WORK ORDER: Throughout the entries below, report every line where "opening" is found.

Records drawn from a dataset
---------------
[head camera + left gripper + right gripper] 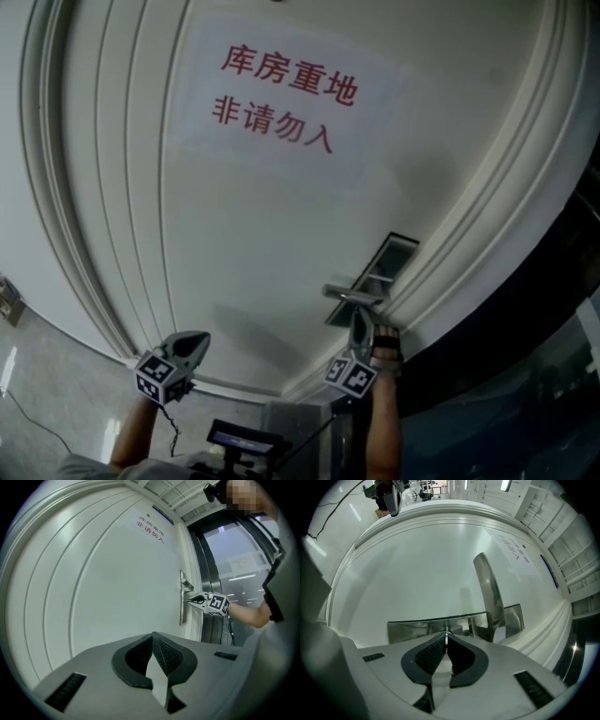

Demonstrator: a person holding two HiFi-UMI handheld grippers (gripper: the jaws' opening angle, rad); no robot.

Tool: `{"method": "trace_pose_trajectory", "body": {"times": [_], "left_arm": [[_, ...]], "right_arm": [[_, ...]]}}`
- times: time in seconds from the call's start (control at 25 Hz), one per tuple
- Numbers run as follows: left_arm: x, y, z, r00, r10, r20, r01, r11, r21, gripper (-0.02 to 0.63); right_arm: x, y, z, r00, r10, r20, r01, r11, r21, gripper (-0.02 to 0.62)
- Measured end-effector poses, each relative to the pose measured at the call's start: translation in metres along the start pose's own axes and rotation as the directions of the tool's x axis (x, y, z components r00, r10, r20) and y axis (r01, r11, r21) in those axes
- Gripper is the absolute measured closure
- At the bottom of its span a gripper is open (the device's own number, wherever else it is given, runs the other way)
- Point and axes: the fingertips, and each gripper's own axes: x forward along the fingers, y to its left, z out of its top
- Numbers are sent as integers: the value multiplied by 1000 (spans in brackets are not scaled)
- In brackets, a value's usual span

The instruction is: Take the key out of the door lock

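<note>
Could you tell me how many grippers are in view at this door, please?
2. The left gripper is clear of the door, shut and empty; the right gripper is at the lock plate, fingers closed on the key.

Low centre of the right gripper view, the key (446,633) shows only as a thin bright sliver pinched at the tips of the right claw (446,637). The claw's body covers the lower edge of the lock plate (410,629) there.

place: storeroom entrance, commercial building | centre: white panelled door (262,234) | upper centre: paper sign (281,94), red Chinese, "storeroom, no entry" | lower right: steel lock plate (386,261), lever handle (354,295) | right edge: dark glass partition (534,375)
</note>
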Motion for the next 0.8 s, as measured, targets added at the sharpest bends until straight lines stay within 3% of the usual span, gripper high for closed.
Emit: {"method": "trace_pose_trajectory", "body": {"times": [0.8], "left_arm": [[-1,-3,-4,1000,-2,-4,2,1000,-5,600]], "right_arm": [[0,0,1,1000,18,-13,-18,1000,-14,574]]}}
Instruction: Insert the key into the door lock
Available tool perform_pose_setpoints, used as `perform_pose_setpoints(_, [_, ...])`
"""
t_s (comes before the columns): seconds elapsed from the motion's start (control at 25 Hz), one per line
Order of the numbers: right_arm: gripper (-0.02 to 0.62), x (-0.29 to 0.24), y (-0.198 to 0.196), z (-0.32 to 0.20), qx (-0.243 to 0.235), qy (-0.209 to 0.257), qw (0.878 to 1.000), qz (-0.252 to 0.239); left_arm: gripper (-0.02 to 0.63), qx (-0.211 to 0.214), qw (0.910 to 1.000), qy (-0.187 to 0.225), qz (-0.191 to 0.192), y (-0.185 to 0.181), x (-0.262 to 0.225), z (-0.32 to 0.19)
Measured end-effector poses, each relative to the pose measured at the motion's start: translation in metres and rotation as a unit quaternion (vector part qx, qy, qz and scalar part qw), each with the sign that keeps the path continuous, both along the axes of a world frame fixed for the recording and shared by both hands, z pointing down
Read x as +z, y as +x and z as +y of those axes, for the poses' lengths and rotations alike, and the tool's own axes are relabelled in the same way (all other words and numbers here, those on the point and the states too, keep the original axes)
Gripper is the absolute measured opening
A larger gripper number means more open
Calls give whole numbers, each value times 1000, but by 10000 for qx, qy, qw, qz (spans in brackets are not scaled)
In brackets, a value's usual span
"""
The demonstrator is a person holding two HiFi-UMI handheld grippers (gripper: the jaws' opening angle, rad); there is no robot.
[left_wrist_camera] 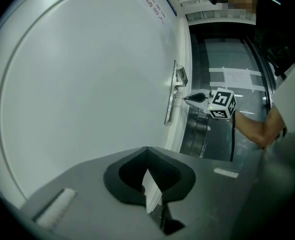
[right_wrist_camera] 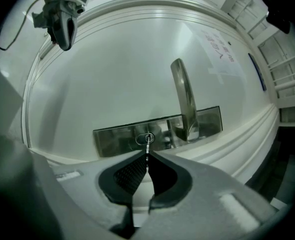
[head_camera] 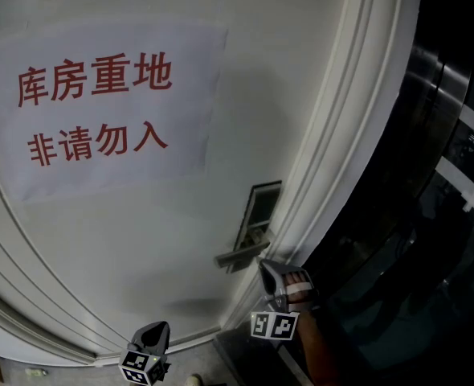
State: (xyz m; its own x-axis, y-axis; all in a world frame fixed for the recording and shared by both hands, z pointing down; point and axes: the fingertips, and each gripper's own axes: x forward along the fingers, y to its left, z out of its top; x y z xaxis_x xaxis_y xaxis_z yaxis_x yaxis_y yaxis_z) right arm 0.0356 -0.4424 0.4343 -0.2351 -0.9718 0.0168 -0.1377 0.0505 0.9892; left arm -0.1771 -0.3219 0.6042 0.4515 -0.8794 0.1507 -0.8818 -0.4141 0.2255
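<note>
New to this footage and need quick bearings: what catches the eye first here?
First, the paper sign with big red characters on the white door, upper left in the head view. Then the right gripper, shut on a key whose tip meets the keyhole in the steel lock plate, beside the lever handle.

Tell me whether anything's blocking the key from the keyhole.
Nothing visible is. The key, pinched in the right gripper, has its tip at the keyhole in the metal lock plate. The lever handle sits off to one side of it, and the left gripper hangs well away.
</note>
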Motion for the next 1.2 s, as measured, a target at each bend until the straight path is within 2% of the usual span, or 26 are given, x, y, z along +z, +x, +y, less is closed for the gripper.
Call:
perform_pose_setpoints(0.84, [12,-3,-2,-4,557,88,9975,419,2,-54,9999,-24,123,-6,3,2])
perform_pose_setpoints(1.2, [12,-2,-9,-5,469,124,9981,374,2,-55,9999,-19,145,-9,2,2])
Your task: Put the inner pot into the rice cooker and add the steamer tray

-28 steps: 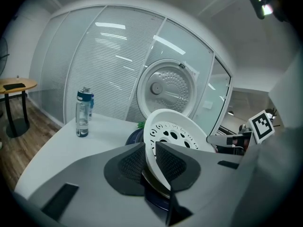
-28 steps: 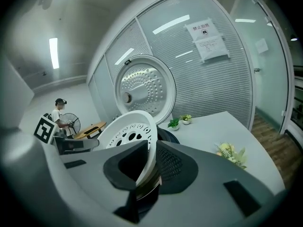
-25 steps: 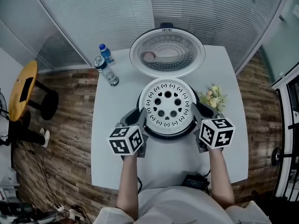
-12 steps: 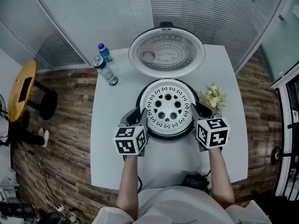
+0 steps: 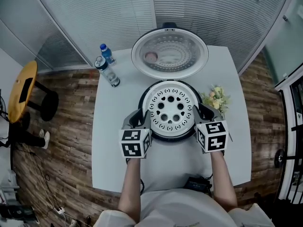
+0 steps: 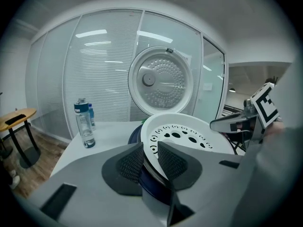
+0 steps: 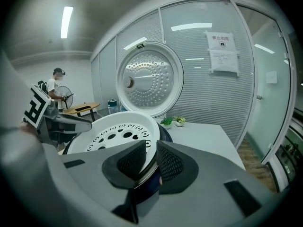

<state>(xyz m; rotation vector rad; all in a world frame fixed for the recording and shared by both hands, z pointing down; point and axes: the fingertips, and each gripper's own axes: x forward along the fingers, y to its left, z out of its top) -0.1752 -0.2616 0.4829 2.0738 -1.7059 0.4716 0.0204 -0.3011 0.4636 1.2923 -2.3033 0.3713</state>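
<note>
The white perforated steamer tray (image 5: 170,109) sits level in the dark rice cooker (image 5: 143,98), whose round lid (image 5: 169,53) stands open behind. The inner pot is hidden under the tray. My left gripper (image 5: 142,119) is at the tray's left rim, my right gripper (image 5: 201,113) at its right rim. In the left gripper view the tray (image 6: 184,136) has its rim running between the left gripper's (image 6: 150,161) jaws, with a small gap at the pads. In the right gripper view it is the same: the tray's (image 7: 113,134) rim lies loosely between the right gripper's (image 7: 152,161) jaws.
Two water bottles (image 5: 108,72) stand at the table's back left. A small flower plant (image 5: 215,98) sits just right of the cooker, close to my right gripper. A black device (image 5: 199,184) lies at the front edge. A yellow stool (image 5: 23,91) stands left of the table.
The tray has settled slightly lower into the cooker. Both marker cubes have rolled toward upright, and the hands have stayed at the rim.
</note>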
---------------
ANSWER SECTION:
Demonstrator: a person holding two HiFi-UMI handheld grippers (gripper: the jaws' opening angle, rad); no robot.
Gripper is the absolute measured opening
The demonstrator is a person holding two HiFi-UMI handheld grippers (gripper: the jaws' opening angle, rad); there is no robot.

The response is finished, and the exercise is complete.